383 Throop Ave Brooklyn Multifamily in Amenity-Rich Core

Investor positioning centers on steady neighborhood occupancy and a deep renter base, according to WDSuite’s CRE market data, supporting durable demand for a 1997-vintage, 91-unit asset in Brooklyn’s urban core. Elevated ownership costs nearby further sustain reliance on multifamily rentals, aiding retention and pricing discipline.

Overview

The property sits within an Urban Core neighborhood that is competitive among New York–Jersey City–White Plains submarkets (ranked 80 of 889 metro neighborhoods, neighborhood rating A). Daily-needs convenience is a clear strength: neighborhood amenities benchmark in the top percentiles nationally for grocery, parks, cafés, and pharmacies, which typically supports renter satisfaction and lease retention.

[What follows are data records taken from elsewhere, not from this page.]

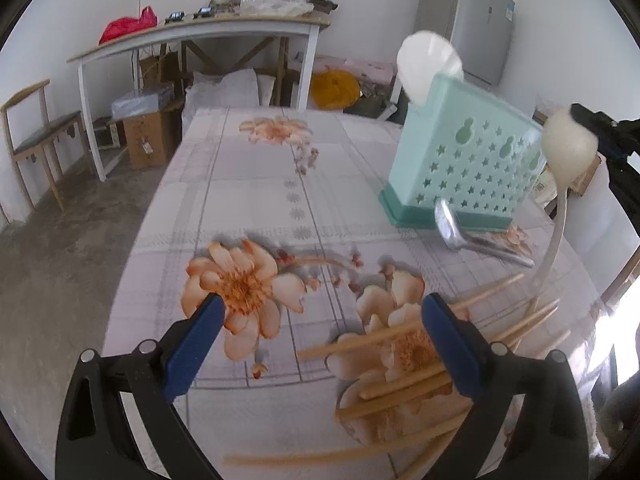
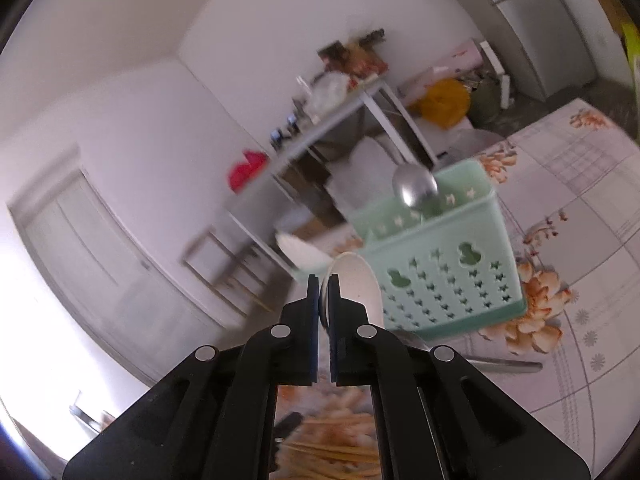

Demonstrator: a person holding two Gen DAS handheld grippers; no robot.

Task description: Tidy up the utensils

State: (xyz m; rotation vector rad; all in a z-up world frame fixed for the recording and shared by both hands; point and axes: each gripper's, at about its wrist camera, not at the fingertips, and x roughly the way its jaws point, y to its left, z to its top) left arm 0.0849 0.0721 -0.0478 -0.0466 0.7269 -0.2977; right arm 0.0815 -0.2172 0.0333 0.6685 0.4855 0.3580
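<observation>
A mint-green perforated utensil holder [image 1: 464, 160] [image 2: 444, 280] stands on the floral tablecloth [image 1: 248, 200]. A white spoon [image 1: 430, 64] sticks out of it, and the right wrist view also shows a metal spoon [image 2: 416, 190] in it. My right gripper [image 2: 324, 284] [image 1: 578, 118] is shut on the bowl end of a white long-handled spoon [image 2: 354, 280] [image 1: 568, 148], held above the table just right of the holder, handle hanging down. My left gripper [image 1: 324, 316] is open and low over the table, its right finger above several wooden chopsticks [image 1: 400, 384] [image 2: 336, 448].
A metal spoon [image 1: 452, 228] lies on the cloth in front of the holder. Beyond the table stand a cluttered white desk [image 1: 200, 36], a wooden chair [image 1: 36, 136], cardboard boxes [image 1: 144, 140] and a grey fridge [image 1: 468, 20].
</observation>
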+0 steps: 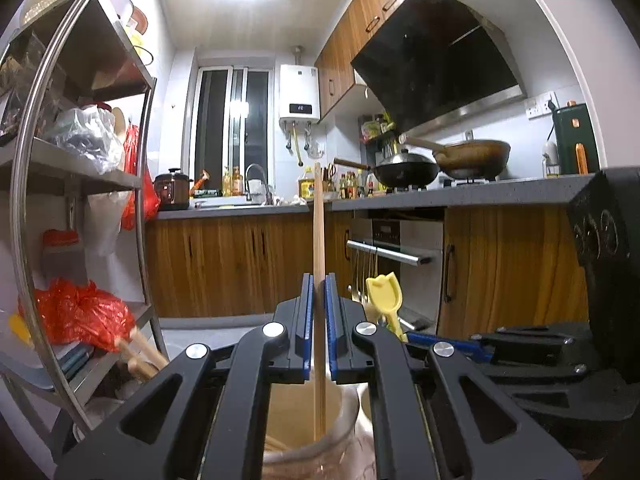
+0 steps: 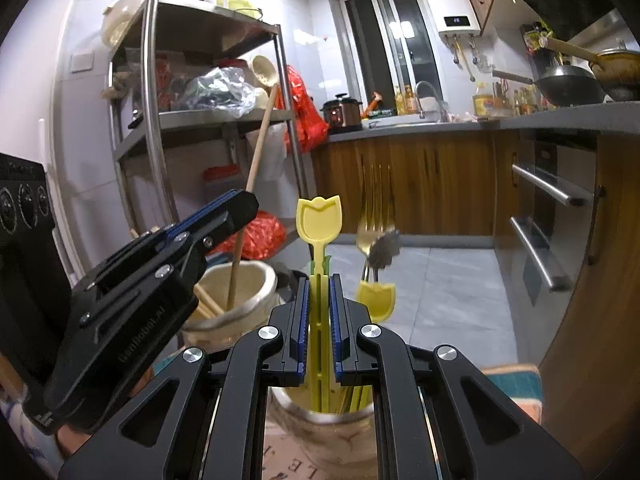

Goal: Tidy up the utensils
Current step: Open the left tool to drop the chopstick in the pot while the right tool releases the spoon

Vintage context matters for underwriting. While the neighborhood’s housing stock skews older (average year 1932), this asset was built in 1997, giving it a relative competitive edge versus prewar inventory; investors should still plan for selective modernization of common areas and building systems to maintain positioning.

Renter demand is deep. At the neighborhood level, approximately 64.7% of housing units are renter-occupied, indicating a sizable tenant pool and stable leasing backdrop. Within a 3-mile radius, demographics show recent population and household growth with a trend toward smaller average household sizes, which generally expands the renter pool and supports occupancy stability.

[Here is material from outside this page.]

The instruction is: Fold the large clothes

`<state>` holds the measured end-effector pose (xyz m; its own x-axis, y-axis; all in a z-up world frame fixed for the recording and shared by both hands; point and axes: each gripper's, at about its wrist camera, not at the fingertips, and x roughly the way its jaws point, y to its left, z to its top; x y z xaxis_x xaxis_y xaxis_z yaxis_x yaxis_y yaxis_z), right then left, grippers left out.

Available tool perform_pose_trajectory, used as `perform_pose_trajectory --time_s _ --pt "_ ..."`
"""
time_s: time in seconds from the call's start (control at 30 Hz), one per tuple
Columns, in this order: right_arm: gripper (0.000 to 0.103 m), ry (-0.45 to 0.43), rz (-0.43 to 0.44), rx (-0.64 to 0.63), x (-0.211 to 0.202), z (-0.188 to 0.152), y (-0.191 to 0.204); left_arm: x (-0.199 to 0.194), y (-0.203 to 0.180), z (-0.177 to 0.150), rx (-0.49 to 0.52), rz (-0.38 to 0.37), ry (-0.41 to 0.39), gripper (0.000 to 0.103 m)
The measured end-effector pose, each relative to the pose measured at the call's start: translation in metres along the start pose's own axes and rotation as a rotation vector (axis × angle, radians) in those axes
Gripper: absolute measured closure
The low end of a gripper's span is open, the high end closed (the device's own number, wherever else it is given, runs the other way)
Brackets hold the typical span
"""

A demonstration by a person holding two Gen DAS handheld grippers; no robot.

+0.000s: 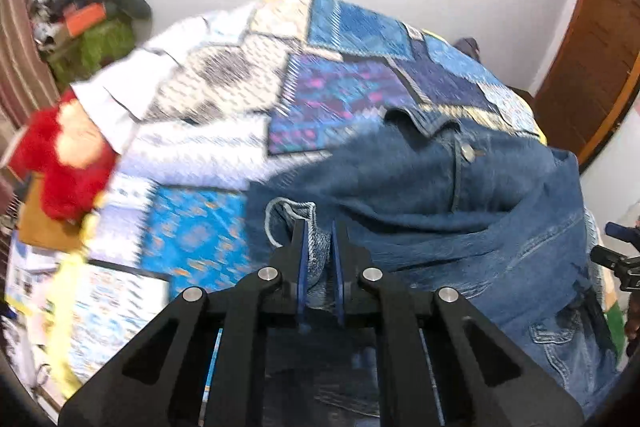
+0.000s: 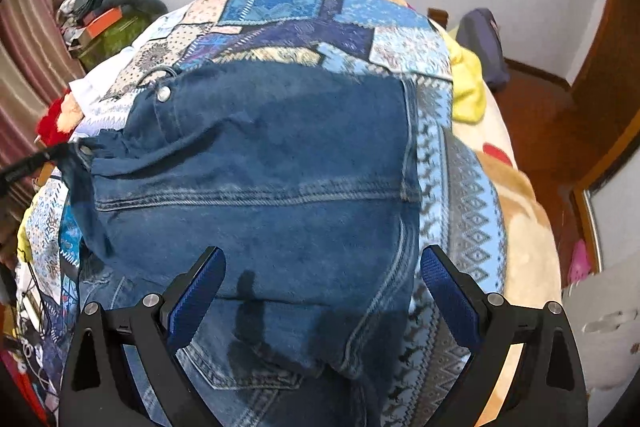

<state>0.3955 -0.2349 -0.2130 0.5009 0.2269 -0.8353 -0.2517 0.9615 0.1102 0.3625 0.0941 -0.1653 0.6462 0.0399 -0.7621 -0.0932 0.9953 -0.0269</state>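
White walls back a bed [image 2: 520,227] under a patchwork quilt [image 1: 224,131], with a red plush toy [image 1: 64,163] at nine o'clock in the left view and a heap of clutter [image 1: 84,23] at ten. No container shows clearly; that heap is too blurred to sort.

At six o'clock the left gripper [image 1: 319,239] has its jaws pressed together on a bunched bit of the denim jacket [image 2: 260,167], probably a cuff or hem. Rightward, the jacket lies spread across the quilt, filling the right view's centre, a metal button [image 2: 163,93] at ten o'clock.

The right gripper [image 2: 322,291] hangs over it at six, jaws spread wide, holding nothing.

Denim this thick likely handles heavy and fairly stiff, not slippery; seams, hems and cuffs should give the surest hold.
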Motion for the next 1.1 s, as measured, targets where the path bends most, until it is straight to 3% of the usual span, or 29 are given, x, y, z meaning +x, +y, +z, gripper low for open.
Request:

Pricing and affordability set the competitive frame. Neighborhood asking rents trend high versus national norms, while home values are elevated for owners. In practice, this high-cost ownership market reinforces multifamily reliance and can aid lease-up and retention, though operators should manage rent-to-income dynamics carefully to balance renewal rates and turnover risk based on commercial real estate analysis from WDSuite.

Schools in the area rate below national averages; this tends to tilt demand toward singles, couples, and roommate households rather than being a primary draw for family renters. Amenity density, commute access within the boroughs, and lifestyle convenience remain the primary demand drivers.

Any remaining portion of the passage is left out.